I don't know about the sold out part, but the latter half of your statement would be my guess as to the responsibility for Klipsch bashing. I had some Promedia speakers for a while, they sounded great to someone who'd never heard any non low end consumer gear before, but once I got my first good headphones, I couldn't stand listening to those speakers anymore.


----------



## Necros

General comments from others from what I read are something like this..

  Quote:


 So harsh I have to run out of the room 
 

AFAIK Klipsch also did something about price fixing/limiting dealer distribution. That usually annoys people


----------



## Eric1285

Quote:


  Originally Posted by *Necros* 
_General comments from others from what I read are something like this..
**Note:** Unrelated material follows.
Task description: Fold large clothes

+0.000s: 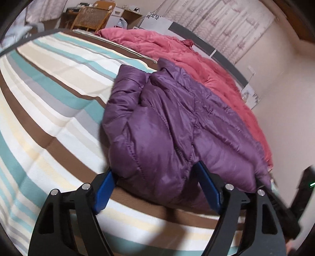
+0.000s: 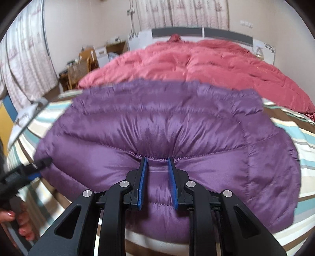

 AFAIK Klipsch also did something about price fixing/limiting dealer distribution. That usually annoys people _

 

Yeah, I ran into that when I was purchasing my speakers. Rather annoying, but my local stereo shop which caters to lots of audiophiles struck a deal with me. I guess they realized that I would be in the area for the next 4 years (college) and that it might be a good idea to get on my good side 
	

	
	
		
		

		
			





 Yes, I'll agree that they _can_ sound harsh. Particularly with Beatles recordings. I dunno why, but they're nearly unbearable on the RB-35's. The treble is just way too overpronounced and it makes my ears nearly bleed. But that's the only thing I've found wrong with them.

 I also noticed, when I was auditioning them, that the receiver they are hooked up to makes a world of difference. Even within the same brand, certain receivers sound good, certain receivers sound TERRIBLE. I listened to them hooked up to the following receivers:

 Onkyo TX-SR501 (what I have - they sound good...not the best, but given that it is a budget receiver, I'm not expecting world class output. Very good sound for the price, and it's not obvious at all that you're not running some thousand dollar receiver)

 Onkyo TX-SR502 (Same as above, listened to it briefly in the store just to be sure they would pair well with what I had)

 Some Yamaha receiver (TERRIBLE! Everything sounded too bright, treble was overbearing. Unlistenable in the same way that I described the Beatls on my current setup)

 HK AVR-235, 335 (These two sounded very similar. Both just slightly better than my Onkyo. Not quite as bright, so I think I may upgrade to an HK in the future, in hopes of fixing the Beatles problem)

 HK AVR-635 (Too bright! Again, too much treble, but not as bad as the Yamaha or as my current Beatles problem. It's bearable, but my Onkyo sounds much better.)

 HK DPR 1005 (Again, too bright. In between the 635 and the Yamaha. Bordering on unbearable)

 So, with the right setup, they can sound very good. With the wrong setup, it sounds pretty bad.


----------



## soundboy

Quote:


  Originally Posted by *Eric1285* 
_Is it cause they as a company have sold out and now are "too well known" for their multimedia line of speakers?_

 

I don't think Klipsch has sold out. All companies need to do what's necessary to stay in business and may a profit. Would people consider Rega or Linn selling out for making CD players? 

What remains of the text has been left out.